§ **PROBLEM TO SOLVE**:
Check each line below for "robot" and give the count of those that have it, nothing else.

§ **Data items**:

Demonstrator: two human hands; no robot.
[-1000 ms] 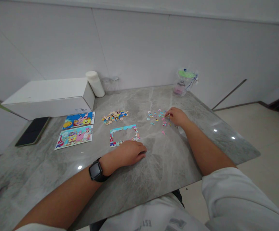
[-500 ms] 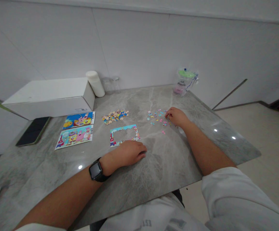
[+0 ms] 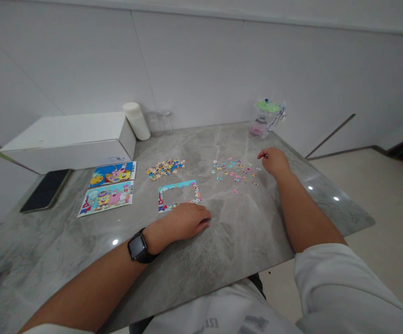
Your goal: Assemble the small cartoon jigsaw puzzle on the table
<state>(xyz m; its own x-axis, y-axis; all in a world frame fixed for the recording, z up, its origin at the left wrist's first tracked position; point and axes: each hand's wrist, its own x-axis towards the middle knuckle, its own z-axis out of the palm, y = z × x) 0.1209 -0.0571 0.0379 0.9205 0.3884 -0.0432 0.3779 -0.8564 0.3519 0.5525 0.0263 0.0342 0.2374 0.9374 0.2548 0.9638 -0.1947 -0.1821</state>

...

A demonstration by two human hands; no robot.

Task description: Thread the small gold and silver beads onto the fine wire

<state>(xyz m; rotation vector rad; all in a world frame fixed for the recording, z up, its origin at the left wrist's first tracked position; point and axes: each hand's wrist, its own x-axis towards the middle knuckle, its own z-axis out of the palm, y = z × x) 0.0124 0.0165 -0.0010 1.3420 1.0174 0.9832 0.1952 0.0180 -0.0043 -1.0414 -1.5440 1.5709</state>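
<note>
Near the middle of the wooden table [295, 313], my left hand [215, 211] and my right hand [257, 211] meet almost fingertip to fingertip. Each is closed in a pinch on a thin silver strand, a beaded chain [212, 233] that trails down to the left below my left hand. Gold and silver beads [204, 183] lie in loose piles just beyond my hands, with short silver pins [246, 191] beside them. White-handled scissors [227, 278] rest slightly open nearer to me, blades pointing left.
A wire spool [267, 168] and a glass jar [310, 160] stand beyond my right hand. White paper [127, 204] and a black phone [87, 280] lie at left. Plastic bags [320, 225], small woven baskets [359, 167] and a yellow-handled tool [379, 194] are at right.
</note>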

§ **ANSWER SECTION**:
2